Meet the Other Phone. Protection built in.

Meet the Other Phone.
Protection built in.

Buy now

Please or to access all these features

Relationships

Mumsnet has not checked the qualifications of anyone posting here. If you need help urgently or expert advice, please see our domestic violence webguide and/or relationships webguide. Many Mumsnetters experiencing domestic abuse have found this thread helpful: Listen up, everybody

Why on earth would my husband do this? - Kick up the Bum - its so peculiar

124 replies

LucyLoo1972 · 29/12/2025 05:21

If my husband and I go up to bed at the same time in the evening, he comes up behind me on the stairs. When he is behind me he will give me a 'kick up the bum' and say I'm sorry 'Did I give you a kick up the bum?' and kind of laugh.
I've told him it hurts and it hurts my coccyx (don't know how to spell it) but he doesn't stop. Now, I have to make him go up in front of me to avoid it happening.

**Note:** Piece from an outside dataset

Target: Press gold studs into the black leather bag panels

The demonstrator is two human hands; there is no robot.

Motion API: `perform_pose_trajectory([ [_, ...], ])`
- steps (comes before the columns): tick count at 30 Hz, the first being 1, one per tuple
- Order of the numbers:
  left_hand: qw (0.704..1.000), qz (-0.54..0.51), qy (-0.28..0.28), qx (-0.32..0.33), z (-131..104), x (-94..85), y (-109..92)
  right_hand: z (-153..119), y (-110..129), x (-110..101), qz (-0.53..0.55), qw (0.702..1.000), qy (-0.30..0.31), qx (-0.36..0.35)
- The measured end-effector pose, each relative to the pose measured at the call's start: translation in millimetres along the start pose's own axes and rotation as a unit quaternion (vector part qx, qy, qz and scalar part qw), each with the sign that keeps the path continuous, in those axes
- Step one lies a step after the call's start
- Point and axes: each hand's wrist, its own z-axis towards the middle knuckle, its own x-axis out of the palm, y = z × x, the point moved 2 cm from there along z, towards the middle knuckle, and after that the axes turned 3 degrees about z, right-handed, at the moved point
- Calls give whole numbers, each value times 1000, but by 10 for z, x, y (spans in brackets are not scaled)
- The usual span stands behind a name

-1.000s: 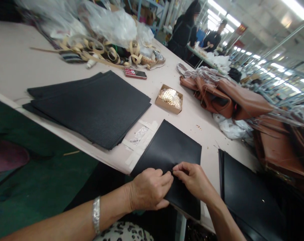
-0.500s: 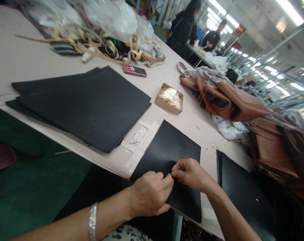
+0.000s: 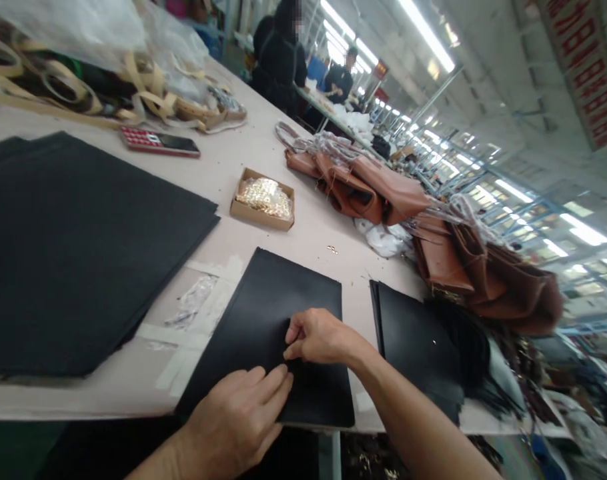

He'e not physically aggressive in any other way (although he can be clumsy so I can get hurt) but this is deliberate.

Has anybody any clue why he would do this? ive had to reassess our relationship fro many reasons in the last years.

OP posts:
RescueMeFromThisSilliness · 29/12/2025 09:40

LucyLoo1972 · 29/12/2025 05:42

he is generally just a bit clumsy breaking precious things too

Let me guess... he's only 'clumsy' and breaks your precious things, never his own.

ManyPigeons · 29/12/2025 10:03

Tbh I think it’s something that was done when he was a kid and it’s compulsive to do it now 😂 I’m kind of the same as I chase my DH up the stairs because my sister used to do it to me when I was younger.

If you dislike it though he should obviously stop.

ManyPigeons · 29/12/2025 10:07

You still are a lovely, kind, gifted woman OP. You’re the same person.

LucyLoo1972 · 29/12/2025 10:14

ManyPigeons · 29/12/2025 10:03

Tbh I think it’s something that was done when he was a kid and it’s compulsive to do it now 😂 I’m kind of the same as I chase my DH up the stairs because my sister used to do it to me when I was younger.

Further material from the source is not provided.